▶ [Stored data]:
——
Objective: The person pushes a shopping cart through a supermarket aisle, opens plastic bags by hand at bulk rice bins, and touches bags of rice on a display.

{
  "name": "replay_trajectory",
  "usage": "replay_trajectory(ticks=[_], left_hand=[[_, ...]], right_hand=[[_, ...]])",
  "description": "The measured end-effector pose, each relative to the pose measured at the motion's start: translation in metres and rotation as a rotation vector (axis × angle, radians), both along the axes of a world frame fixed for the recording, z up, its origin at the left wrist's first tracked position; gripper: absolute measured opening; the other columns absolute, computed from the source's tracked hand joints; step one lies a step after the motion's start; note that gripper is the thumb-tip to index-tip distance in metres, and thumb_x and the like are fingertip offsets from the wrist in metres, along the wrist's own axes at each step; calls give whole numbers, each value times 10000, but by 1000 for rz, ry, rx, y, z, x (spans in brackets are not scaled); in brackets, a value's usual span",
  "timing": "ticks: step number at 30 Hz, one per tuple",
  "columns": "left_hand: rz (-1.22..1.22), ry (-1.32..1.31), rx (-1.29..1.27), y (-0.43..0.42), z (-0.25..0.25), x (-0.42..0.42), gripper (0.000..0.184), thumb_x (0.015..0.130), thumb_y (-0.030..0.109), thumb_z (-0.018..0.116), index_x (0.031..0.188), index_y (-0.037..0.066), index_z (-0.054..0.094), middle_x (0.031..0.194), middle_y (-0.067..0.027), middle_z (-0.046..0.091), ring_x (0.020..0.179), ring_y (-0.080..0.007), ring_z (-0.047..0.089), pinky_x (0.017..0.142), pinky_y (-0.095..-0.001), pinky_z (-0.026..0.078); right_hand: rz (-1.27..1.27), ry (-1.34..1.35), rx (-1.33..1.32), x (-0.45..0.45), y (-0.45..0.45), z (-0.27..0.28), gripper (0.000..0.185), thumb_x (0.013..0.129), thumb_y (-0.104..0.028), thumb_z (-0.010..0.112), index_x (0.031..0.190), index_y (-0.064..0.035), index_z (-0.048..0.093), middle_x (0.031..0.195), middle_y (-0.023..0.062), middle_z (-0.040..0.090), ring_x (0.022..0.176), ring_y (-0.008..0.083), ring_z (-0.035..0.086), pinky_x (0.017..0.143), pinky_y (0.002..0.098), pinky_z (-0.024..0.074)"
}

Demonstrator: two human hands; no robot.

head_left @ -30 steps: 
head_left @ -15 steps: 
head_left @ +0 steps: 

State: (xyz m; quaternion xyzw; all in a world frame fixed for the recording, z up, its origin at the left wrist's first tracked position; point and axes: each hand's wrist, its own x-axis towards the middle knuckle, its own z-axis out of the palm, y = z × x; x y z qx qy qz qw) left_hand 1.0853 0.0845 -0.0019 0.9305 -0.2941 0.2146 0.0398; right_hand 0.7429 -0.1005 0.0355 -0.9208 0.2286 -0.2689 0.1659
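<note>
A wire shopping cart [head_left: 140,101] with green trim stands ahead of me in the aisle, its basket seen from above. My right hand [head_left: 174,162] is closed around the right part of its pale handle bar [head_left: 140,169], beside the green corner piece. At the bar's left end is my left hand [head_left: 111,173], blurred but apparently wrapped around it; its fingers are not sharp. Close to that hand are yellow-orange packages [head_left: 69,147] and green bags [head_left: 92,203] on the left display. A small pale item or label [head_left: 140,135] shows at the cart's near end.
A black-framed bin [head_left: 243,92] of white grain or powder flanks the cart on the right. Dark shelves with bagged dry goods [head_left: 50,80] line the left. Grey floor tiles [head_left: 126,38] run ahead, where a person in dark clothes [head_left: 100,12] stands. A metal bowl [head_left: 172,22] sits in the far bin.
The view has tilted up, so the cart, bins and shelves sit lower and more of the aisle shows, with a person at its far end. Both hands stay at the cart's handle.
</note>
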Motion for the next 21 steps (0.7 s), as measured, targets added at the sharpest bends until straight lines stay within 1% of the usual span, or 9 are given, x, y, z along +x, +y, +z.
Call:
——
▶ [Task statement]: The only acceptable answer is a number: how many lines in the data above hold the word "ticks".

▶ [Task output]: 2